Timeliness: the key to “timeliness,” in a sense is not necessarily when the team released the film (the criterion is not called release for a reason), but the manner by which the film is shown to the public that includes the release. For example: the film’s historical context matters, as does the subject matter, and the distance between the film’s subject matter and its time-sensitive social or technical circumstances (i.e. films before and after Hays’ Code, before and after color, before and after home video, different wars, etc.) Releasing a film before or after its ideal can dampen its impact. The Bridge on the River Kwai hit theatres 12 years after VJ-Day, far enough removed from American World War weariness – but still burrowed in the salty aftermath of Korea. Viewing it in a past-tense heightens its great strengths with many more, and many more complicated, global conflicts and its message remains vital.

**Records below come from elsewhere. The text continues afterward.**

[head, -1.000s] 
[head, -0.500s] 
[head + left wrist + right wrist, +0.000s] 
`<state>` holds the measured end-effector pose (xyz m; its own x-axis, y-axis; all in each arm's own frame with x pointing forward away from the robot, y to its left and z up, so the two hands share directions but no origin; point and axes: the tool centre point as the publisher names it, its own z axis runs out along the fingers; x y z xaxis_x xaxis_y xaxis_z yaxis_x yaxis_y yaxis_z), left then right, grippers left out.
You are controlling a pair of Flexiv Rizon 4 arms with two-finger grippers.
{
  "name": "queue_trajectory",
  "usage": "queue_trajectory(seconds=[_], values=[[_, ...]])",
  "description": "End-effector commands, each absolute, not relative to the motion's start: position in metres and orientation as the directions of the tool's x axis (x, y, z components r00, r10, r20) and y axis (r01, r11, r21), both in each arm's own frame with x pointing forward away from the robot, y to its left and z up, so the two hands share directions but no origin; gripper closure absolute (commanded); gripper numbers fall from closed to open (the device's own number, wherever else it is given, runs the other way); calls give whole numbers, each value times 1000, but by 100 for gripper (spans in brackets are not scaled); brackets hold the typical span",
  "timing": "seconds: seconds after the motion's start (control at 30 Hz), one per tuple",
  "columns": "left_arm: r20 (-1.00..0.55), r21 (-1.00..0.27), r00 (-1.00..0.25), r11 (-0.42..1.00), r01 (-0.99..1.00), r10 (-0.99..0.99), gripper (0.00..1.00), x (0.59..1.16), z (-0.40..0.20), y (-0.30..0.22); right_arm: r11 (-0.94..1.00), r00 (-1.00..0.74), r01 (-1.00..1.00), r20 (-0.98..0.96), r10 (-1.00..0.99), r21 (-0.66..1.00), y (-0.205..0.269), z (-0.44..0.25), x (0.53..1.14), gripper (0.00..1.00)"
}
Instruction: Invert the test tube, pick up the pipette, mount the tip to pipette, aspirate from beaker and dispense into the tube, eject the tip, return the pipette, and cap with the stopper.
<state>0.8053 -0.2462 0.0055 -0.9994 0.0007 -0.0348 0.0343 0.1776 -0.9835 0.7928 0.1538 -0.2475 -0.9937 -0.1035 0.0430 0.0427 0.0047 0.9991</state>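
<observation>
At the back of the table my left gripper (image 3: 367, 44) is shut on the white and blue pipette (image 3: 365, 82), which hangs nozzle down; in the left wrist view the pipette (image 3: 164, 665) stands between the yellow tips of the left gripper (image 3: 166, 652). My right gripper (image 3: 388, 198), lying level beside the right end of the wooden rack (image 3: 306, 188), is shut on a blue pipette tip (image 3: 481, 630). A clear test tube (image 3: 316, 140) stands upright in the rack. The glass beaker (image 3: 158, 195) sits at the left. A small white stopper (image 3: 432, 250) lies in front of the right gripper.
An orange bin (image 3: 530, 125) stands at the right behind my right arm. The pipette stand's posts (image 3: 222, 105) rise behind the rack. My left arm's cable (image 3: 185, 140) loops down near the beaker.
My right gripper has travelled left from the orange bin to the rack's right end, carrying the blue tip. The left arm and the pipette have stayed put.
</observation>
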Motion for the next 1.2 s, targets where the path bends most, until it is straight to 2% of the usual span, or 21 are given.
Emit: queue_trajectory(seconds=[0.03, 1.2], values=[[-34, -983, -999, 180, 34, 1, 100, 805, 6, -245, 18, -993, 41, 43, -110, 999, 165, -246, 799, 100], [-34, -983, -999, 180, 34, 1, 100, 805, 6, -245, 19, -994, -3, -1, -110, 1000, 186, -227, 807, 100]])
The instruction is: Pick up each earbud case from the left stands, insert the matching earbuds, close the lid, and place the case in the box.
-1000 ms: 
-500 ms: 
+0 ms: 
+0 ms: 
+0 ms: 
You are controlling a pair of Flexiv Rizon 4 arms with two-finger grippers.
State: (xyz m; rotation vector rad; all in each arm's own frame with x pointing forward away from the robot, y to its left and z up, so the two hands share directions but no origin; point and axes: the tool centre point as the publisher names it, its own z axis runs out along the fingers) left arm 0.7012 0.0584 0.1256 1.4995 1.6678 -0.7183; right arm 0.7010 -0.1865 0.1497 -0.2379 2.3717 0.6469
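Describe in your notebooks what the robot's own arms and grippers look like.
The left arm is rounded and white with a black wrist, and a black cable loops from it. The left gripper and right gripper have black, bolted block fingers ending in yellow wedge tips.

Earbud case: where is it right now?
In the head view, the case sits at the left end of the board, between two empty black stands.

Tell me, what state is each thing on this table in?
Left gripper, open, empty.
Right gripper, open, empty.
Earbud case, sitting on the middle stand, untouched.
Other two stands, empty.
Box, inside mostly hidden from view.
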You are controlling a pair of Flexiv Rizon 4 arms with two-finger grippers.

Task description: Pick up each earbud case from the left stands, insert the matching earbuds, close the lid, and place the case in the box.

Message: A message is both an obvious and designed takeaway and one coded in motif, double-entendre, metaphor, etc. The obvious messages:
War is messy and unpredictable, but people still make their own, predictable decisions
Principled men make practical decisions, except when they do not
Motivation matters, except when it does not
Nationalism and jingoism have hard ceilings
Lie at one’s own risk, and hope for a net-positive outcome; nothing is guaranteed
Willingness to die for a cause does not remove the edge from or the quick pace of death
Yet, a more non-obvious message still lurked, waiting for a pluck. It was a calm among storms, perhaps, and a time for somber reflection on human desires and motivations. The bridge is most obviously a willing metaphor for a desire to cross-cultural aphasia. The film attempted to non-obviously demonstrate many of the functions the audience will have learned in adolescence. The literal, present theatre of war was disguised as an in-vogue epic for a figurative one, and the world is all the better for it.
Skill: The most obvious and/or subjective measure is a skill evaluation. The most visible “skill” set is that of the acting, and the most visible measure is the Academy Award for Best Actor, given to Alec Guinness for his performance as Lieutenant Colonel Nicholson, and the Academy Award for Best Supporting Actor, for which Sessue Hayakawa earned a nomination. But the whole ensemble cast, also including William Holden and Jack Hawkins, provided chemistry necessary to the forward-view for the film: skill in acting is not how one reads her own lines, but how a cast can elevate performance: The Bridge on the River Kwai provides a believable web of relationships whose dynamisms only enhance as the film progresses. However: if not for deft writing (the source of which provides material andmotivation for the actors), triumphant direction (whose purpose is to coordinate the relationship-building), and outstanding crew work (for which The Bridge on the River Kwai earned three additional Oscars in editing, scoring, and physical filming [different to direction]), this film finds no place in the Library of Congress or near the top of many lists for greatest film ever made. Buyer beware those who underrate excellent teamwork.
The Bridge on the River Kwai is thus accurately rated: it is neither better than its worth, nor worse. It has cultural, historical, and aesthetic significance and deserves all of its accolades. Yet, it is not the best film ever made, and not the best Oscar winner because, according to this blog’s logic, does not best represent the year it was made, or at least more so than other films. The answer to that inquiry is most likely unfounded in any sort of reason.
In Oscar context, that it beat heavyweights (including another film that will vie for “best” film of all-time, 12 Angry Men) demonstrates that it was the best film to represent 1957’s local zeitgeist. Among its peers, too – Sayonara, Peyton Place, and Witness for the Prosecution – The Bridge on the River Kwai stands out. Collectively 1957’s royal strength begs the question: is this year the best year for nominees in the Oscar’s 88-year history?